Simon Posford had been working as an engineer at Youth’s Butterfly Studios in Brixton, London, lending his skills to artists such as The Infinity Project in their groundbreaking tracks (as discussed last week). He had been making music under the project name Purple Om and made his first track as Hallucinogen in 1993 (an early mix of Solstice, later issued on Flying Rhino’s ‘Retrodelica’ compilation), when he made his early mix of LSD (first released in 2014 on Dat Records’s compilation Analog Dreams). As Simon recounted to me, Dragonfly “had cut the vinyl and were pressuring me for a band name (“within the next ten minutes, please”). I couldn’t think of anything but since the track was called LSD (because of the samples), I went with the name Hallucinogen purely because it seemed appropriate for the track, totally oblivious that I would ever produce another tune under that moniker, let alone that it would provide me with a career. If I’d known this, I would have put some more thought into the name!”

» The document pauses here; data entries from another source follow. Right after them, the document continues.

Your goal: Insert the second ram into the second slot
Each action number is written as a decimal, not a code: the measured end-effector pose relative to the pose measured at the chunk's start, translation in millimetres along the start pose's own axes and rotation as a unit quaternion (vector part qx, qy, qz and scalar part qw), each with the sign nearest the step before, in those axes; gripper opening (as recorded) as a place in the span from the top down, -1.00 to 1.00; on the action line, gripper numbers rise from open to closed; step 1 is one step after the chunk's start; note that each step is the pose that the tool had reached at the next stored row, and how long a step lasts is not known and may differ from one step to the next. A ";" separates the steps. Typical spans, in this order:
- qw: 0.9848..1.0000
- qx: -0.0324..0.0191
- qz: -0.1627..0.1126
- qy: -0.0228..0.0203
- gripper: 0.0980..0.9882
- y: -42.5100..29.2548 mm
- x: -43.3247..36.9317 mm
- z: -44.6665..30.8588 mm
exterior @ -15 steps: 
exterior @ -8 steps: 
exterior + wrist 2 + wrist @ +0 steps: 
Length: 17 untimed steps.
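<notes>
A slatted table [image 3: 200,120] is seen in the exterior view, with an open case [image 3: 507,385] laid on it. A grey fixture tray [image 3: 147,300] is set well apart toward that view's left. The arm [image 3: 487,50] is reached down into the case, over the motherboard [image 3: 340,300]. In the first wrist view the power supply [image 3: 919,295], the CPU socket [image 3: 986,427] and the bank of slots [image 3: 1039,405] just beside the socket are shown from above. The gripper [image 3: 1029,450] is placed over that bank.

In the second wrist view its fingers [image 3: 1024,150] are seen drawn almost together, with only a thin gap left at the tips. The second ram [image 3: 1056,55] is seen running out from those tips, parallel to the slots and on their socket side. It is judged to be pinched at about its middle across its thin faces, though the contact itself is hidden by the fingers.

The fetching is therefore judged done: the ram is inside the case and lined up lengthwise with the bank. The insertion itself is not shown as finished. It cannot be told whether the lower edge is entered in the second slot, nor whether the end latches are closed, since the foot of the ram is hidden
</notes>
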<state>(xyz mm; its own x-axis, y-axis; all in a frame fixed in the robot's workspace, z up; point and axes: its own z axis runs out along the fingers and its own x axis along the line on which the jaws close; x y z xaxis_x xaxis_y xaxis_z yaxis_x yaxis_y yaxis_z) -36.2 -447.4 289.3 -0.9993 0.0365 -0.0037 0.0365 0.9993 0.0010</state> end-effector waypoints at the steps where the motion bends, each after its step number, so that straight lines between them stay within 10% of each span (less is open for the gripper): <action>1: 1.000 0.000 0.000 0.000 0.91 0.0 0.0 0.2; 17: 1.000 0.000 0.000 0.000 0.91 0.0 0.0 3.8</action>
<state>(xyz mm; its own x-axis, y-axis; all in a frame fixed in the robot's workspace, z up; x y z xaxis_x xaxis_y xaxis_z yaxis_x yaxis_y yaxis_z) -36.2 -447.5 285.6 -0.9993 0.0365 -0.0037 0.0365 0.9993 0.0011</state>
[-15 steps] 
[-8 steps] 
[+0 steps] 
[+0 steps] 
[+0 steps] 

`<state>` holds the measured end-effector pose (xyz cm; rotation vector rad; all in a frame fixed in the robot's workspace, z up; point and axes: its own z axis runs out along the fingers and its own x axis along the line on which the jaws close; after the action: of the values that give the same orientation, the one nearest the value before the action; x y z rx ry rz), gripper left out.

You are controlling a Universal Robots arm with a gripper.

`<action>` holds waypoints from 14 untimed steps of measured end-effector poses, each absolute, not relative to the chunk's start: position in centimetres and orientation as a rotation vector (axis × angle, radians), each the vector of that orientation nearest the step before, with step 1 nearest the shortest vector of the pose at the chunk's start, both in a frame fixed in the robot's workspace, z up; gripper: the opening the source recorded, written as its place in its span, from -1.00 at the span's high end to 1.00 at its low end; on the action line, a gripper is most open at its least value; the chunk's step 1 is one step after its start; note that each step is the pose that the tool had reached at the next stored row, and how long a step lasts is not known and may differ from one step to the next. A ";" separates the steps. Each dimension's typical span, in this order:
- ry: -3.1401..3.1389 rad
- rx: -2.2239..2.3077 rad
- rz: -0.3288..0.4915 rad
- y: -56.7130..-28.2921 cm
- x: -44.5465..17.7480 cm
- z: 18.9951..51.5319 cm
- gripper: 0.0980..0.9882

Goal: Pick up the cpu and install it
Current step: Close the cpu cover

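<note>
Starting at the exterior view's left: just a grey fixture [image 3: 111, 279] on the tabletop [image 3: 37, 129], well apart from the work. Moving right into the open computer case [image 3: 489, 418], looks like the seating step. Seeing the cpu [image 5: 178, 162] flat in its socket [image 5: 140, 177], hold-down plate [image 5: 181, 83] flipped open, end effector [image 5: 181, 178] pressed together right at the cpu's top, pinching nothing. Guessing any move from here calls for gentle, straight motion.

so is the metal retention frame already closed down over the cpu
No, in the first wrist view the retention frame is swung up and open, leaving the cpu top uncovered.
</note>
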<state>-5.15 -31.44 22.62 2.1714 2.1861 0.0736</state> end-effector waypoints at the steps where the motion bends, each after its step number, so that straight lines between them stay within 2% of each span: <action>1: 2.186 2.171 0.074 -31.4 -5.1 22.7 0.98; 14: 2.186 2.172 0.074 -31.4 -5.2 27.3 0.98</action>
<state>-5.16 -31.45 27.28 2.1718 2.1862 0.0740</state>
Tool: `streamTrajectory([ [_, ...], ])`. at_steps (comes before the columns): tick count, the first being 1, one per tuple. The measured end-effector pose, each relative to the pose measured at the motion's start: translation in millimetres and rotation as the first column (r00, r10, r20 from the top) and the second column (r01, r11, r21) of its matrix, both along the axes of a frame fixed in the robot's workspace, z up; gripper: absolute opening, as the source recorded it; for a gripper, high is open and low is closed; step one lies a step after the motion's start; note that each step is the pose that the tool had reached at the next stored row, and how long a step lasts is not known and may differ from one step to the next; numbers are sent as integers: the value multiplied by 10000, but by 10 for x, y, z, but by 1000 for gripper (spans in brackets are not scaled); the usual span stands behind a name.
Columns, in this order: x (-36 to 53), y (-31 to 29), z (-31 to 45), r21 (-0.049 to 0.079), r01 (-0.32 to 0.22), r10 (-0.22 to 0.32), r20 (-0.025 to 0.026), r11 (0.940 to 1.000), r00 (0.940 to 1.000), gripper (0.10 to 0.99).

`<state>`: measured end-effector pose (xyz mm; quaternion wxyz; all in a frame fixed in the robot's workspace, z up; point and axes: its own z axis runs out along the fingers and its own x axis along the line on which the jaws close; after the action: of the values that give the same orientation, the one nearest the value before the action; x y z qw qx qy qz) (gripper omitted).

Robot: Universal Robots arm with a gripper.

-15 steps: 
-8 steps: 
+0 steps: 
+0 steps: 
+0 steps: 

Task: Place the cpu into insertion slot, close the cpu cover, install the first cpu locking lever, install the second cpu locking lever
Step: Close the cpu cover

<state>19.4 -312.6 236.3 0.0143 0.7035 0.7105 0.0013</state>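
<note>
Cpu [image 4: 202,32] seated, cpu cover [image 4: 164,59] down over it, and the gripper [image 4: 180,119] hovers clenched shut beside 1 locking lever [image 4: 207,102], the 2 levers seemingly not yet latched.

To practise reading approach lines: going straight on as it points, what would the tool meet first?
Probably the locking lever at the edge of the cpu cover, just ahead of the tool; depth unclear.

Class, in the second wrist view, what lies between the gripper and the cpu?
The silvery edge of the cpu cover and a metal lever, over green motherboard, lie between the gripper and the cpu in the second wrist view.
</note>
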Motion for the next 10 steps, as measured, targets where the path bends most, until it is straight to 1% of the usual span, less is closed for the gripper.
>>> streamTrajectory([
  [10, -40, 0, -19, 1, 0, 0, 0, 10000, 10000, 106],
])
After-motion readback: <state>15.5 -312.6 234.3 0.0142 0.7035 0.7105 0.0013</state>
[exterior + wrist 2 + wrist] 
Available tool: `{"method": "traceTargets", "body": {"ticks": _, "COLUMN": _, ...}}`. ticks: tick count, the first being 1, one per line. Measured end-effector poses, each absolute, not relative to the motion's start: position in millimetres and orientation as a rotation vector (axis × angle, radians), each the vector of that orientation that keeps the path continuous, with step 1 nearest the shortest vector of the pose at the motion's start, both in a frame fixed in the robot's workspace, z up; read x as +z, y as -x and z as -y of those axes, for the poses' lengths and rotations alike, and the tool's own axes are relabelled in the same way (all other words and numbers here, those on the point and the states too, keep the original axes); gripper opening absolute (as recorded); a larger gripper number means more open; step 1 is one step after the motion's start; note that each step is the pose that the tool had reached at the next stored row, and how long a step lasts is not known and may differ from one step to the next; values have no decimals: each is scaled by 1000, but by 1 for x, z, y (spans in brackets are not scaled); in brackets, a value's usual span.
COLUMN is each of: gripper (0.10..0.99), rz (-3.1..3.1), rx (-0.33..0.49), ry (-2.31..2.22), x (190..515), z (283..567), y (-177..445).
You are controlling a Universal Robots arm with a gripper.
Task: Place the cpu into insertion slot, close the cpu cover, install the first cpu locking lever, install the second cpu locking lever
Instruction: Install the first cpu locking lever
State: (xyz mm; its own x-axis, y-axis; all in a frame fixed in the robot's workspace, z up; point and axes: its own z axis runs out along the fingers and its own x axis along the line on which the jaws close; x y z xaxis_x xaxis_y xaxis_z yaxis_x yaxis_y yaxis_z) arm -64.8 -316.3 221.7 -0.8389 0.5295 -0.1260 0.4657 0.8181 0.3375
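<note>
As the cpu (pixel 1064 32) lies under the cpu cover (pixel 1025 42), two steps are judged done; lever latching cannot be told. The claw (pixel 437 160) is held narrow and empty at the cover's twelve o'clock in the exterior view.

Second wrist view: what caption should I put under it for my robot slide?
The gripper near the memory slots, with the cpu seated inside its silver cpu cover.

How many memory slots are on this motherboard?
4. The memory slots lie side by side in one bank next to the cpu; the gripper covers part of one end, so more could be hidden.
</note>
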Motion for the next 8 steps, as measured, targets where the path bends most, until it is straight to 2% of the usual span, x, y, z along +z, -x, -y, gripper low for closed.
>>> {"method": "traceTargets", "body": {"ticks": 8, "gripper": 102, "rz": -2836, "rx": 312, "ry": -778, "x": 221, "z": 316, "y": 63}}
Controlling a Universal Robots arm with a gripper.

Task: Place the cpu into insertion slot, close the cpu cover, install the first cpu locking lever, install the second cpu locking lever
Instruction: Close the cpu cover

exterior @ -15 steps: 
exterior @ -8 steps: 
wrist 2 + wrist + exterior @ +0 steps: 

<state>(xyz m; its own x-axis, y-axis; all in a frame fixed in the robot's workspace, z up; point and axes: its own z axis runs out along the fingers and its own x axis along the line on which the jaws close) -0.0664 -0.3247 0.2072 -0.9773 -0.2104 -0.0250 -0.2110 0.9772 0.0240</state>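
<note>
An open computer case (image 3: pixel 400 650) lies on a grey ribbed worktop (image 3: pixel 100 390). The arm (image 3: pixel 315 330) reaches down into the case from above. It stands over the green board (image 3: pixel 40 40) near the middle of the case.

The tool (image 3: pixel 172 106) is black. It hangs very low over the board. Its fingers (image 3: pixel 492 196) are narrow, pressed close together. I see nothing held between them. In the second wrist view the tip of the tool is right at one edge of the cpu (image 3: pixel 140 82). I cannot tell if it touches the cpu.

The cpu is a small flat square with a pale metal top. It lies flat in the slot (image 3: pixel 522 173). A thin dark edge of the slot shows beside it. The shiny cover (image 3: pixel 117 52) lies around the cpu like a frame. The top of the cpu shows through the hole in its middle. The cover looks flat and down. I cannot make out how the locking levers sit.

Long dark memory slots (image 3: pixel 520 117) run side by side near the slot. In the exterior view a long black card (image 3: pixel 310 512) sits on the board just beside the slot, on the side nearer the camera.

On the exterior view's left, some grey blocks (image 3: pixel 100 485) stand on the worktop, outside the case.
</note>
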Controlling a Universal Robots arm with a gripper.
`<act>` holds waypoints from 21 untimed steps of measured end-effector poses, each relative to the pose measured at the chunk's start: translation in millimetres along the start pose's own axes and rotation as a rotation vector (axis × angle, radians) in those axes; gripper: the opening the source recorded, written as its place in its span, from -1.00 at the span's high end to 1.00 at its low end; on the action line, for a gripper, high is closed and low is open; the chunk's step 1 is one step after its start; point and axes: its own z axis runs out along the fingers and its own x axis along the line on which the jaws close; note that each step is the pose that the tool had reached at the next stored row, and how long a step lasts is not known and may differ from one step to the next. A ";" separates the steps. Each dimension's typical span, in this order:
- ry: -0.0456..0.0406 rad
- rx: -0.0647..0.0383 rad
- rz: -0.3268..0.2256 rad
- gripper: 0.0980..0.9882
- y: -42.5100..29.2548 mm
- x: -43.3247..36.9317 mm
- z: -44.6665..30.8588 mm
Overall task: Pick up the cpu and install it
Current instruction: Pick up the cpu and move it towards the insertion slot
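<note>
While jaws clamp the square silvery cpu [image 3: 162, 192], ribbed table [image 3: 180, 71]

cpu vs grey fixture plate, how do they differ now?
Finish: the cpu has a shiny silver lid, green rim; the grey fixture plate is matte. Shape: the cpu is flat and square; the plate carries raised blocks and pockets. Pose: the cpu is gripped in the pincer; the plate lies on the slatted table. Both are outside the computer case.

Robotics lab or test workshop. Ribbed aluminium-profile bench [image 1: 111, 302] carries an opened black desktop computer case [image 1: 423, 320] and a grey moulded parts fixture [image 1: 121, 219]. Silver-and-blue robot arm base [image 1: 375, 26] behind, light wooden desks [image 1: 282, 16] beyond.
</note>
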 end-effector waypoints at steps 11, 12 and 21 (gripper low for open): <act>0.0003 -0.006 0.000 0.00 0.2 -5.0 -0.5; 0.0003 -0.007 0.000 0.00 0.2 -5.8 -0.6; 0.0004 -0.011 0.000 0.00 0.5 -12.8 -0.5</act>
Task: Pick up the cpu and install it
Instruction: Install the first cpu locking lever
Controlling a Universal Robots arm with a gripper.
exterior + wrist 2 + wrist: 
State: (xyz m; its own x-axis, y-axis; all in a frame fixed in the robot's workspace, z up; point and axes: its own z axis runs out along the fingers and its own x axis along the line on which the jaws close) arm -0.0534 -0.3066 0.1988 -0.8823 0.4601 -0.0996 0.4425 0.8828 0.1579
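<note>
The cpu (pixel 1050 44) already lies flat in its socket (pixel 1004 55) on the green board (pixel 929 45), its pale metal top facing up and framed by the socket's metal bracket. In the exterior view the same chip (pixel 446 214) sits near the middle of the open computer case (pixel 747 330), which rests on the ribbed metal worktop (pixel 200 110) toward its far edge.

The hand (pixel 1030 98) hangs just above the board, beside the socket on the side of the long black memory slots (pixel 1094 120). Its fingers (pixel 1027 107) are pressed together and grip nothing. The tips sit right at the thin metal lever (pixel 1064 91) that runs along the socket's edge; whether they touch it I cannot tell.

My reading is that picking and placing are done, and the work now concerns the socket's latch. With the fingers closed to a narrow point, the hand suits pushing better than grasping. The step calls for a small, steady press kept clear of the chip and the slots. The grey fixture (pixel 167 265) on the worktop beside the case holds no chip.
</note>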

This track raised the musical and engineering bar of what was possible, much as The Infinity Project had the same year, with mysterious sonorities, transparent layering of musical lines, a wide array of synth sounds, and strong rhythmic momentum. Particularly notable in Posford’s output is a very personal harmonic framework, and in this track there are multi-octave arpeggiated sequences and a catchy broken-chord riff, punctuated by a laser-like zapping synth sound and soaring, sweeping ‘whooshes’. It was a big favourite on the dance floors at the time, and after its vinyl and compilation release it was little surprise that this was the opening track of the first Hallucinogen album ‘Twisted’ (which came with a sticker on it that humourously stated ‘Contains LSD’) in 1995:
While this is a track that for many came to define the new emerging Goa sound, it is worth noting that Simon’s sound was truly his own (though there are clear influences of TIP, Pink Floyd, Eat Static, and Ozric Tentacles)- that the Goa movement was one that featured a wide range of harmonic and structural elements, and that it was really the fact that Posford was employing these to express his vision so well that makes his music so representative of the growing movement of the time.
For those interested in comparing the 1994 release with the first mix from a year earlier, here is the track Simon called LSD ’93 as released for the first time on DAT Records over twenty years later:
Groundbreaking music of the highest order!